I’ve noticed lately that you’ve changed. I’ve seen you trying to exert some sort of authority over me and almost believing that you’ve done it. Well… er… you so haven’t.

You might think I am not fully wise to your tricks but what do you think we talk about all day at pre-school? I was only regaling my crew with your predictable tactics the other day! It seems you need it spelling out…

Counting to three
What happens when you get to 3? Yeh – nothing.

No Pudding
I may have eaten all my tea for a lousy fromage frais if I hadn’t already pilfered 2 custard creams and a chocolate hobnob. FYI I am growing upwards towards the biscuit tin.

Bribery
I know that every time we go out for a meal you fill your handbag with treats. I also know that I don’t need to behave to get them, in fact firing cutlery at people’s heads is much more effective. I see that look of desperation in your eyes and we all know what desperation means don’t we? Yeh – lollypops. AND there’s no point even trying to bluff that you don’t have any, cos well… lets just say I’ve been doing zips since 2011.

The naughty step
How can you possibly think spending 3 minutes sitting on a step is a suitable punishment for playing British bulldog with the cat? You see, the naughty step is what you make it – I can sing, chat gibberish, laugh hysterically to myself. Sometimes if I’m bored I might just empty a box of cereal on the floor and go and sit on it myself – you are so easy to wind up!
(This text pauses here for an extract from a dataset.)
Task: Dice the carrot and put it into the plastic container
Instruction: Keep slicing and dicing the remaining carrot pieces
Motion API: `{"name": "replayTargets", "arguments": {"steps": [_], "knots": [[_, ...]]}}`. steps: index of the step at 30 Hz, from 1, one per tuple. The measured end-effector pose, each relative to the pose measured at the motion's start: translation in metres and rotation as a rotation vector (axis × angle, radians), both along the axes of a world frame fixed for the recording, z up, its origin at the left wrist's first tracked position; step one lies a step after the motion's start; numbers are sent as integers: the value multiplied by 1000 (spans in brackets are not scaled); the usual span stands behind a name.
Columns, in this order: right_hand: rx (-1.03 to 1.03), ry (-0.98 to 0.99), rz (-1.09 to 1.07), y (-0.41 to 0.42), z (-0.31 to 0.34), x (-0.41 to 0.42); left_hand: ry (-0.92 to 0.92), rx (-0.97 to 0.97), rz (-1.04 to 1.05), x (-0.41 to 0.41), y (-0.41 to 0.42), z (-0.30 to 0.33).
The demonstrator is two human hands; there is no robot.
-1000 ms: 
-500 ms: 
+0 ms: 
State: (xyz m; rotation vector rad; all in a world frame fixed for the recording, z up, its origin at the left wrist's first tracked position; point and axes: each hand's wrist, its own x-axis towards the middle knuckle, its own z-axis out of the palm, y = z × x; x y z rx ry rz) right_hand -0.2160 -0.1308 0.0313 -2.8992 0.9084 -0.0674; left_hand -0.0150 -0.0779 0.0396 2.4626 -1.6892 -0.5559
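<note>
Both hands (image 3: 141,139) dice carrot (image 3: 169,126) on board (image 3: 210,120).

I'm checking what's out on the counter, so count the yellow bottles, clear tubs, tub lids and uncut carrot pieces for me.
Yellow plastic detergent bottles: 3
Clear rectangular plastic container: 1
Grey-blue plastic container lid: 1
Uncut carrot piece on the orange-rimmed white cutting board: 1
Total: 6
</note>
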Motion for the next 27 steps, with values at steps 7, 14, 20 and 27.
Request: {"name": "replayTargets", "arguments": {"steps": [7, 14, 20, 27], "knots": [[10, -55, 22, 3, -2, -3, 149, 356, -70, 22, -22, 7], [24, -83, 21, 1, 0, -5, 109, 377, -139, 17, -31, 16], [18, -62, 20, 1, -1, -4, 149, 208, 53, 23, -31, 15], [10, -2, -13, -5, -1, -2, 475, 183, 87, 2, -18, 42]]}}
Confiscation (AKA TAKING MY CARS AWAY)
How very dare you. After last time you know not to go here again right?

Shouting
This is my favourite as we both know you have totally lost it at this point! I feel particularly proud of myself if I manage to break you down in public as other people’s stares really are the icing on the cake. To top it all off it usually ends in an apology from YOU! #winning.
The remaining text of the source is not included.